- _Description of the task_:
Show all lines of the listing that contain the word "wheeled".

- _Data section_:
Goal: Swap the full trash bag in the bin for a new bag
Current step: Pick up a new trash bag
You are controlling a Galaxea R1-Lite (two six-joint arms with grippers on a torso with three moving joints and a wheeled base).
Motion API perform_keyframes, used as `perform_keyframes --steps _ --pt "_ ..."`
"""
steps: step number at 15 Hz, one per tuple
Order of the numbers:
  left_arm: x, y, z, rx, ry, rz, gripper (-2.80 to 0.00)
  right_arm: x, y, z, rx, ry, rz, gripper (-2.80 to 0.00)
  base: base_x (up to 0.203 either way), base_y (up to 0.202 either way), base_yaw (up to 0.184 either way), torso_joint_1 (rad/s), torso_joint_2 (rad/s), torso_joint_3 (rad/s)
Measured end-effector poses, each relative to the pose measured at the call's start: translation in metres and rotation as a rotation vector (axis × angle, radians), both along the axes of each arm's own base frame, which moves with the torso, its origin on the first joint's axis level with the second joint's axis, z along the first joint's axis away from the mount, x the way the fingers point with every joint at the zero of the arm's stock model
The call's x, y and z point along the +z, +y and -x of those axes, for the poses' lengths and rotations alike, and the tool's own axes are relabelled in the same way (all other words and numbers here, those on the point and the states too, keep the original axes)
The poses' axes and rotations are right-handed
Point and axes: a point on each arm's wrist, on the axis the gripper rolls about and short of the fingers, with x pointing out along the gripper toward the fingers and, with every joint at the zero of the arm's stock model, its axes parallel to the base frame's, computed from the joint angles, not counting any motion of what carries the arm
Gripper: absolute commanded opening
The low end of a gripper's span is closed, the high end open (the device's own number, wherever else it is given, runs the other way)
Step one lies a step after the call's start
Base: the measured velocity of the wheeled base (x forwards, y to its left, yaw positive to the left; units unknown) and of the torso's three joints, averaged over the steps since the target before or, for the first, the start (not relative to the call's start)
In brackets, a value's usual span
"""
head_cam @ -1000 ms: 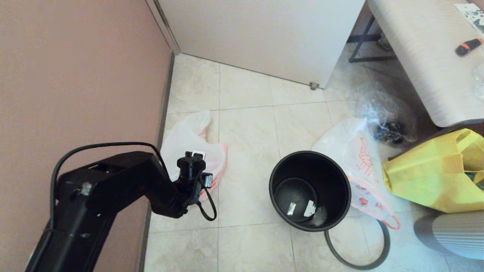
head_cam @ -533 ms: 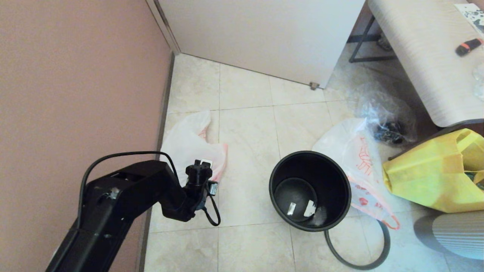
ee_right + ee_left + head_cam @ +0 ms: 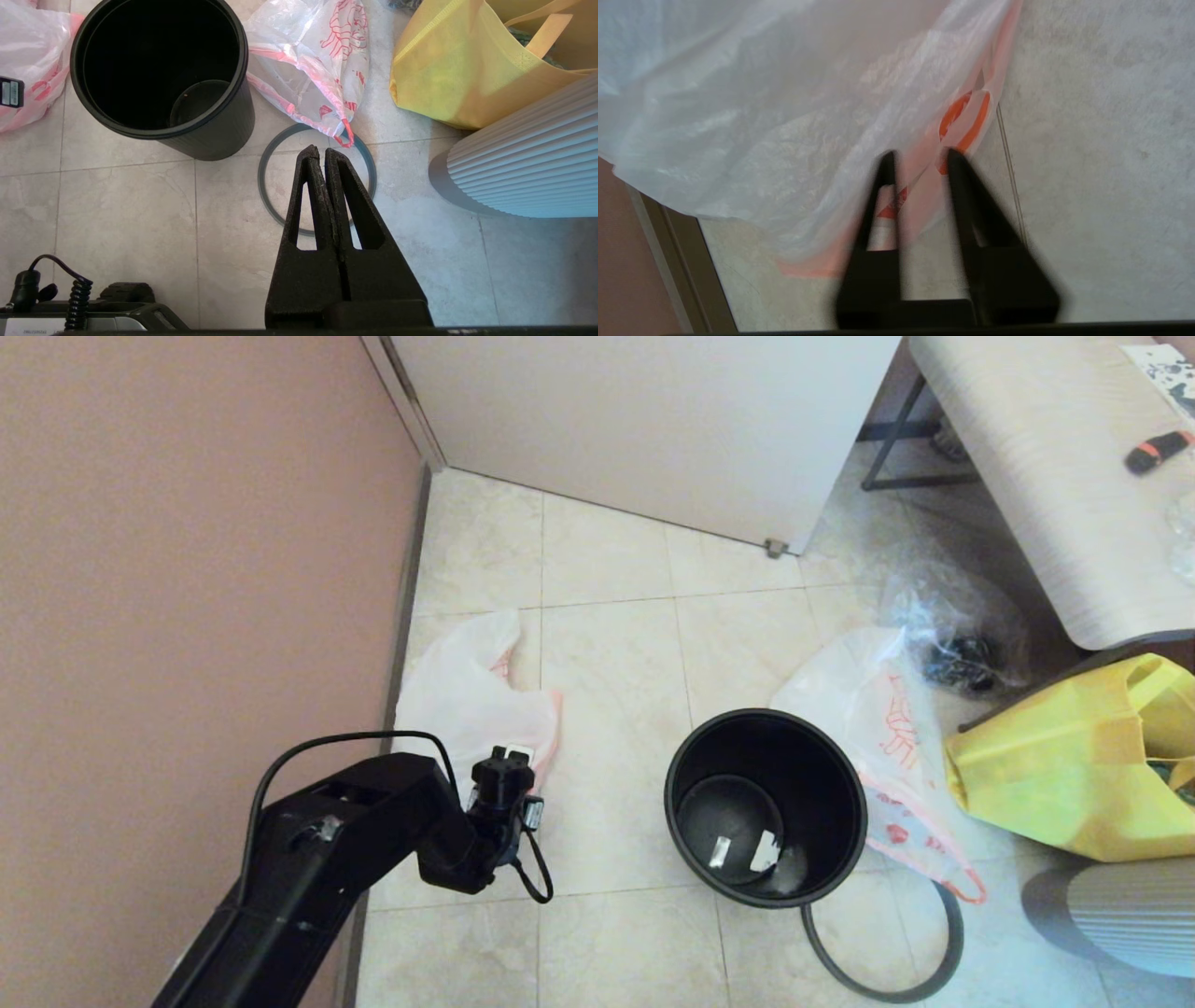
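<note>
The bin (image 3: 766, 807) is a round black plastic pail with a smooth inside and fine ribs on its outer wall. It stands upright on the tiled floor (image 3: 616, 644) and has no bag in it. Its thin dark grey hoop (image 3: 317, 179) lies flat on the floor just beside the bin, apart from it.

The full trash bag (image 3: 878, 747) is thin, translucent white plastic with red print and a pink-red rim band. It lies crumpled on the floor, touching the bin on its right side. Behind it sits a clear crinkly bag (image 3: 952, 630) with dark contents, and a big yellow fabric bag (image 3: 1074, 765) stands to the right.

The new bag (image 3: 471, 695) lies limp and flat near the wall (image 3: 187, 569) on the left.

The left arm bends down over this bag. The left end effector (image 3: 920, 161) is open, its two black fingers spread over the pink-red edge of the new bag.

The right end effector (image 3: 322, 156) is closed, empty, and hangs above the hoop.
</note>
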Motion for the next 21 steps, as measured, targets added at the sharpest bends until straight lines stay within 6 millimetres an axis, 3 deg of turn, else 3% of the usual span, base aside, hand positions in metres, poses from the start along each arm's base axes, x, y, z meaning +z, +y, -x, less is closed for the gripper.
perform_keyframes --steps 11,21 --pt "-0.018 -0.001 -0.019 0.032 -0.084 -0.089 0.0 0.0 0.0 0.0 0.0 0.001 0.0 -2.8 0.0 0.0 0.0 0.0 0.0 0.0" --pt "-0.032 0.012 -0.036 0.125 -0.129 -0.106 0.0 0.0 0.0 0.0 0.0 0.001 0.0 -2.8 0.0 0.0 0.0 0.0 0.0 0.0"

- _Result for this task_:
You are controlling a Galaxea R1-Lite (two six-joint arms with grippers on a torso with three moving joints and a wheeled base).
Base: the measured velocity of the wheeled base (x forwards, y to its left, yaw positive to the left; units unknown) and of the torso's three joints, averaged over the steps since the target before or, for the first, the start (not relative to the call's start)

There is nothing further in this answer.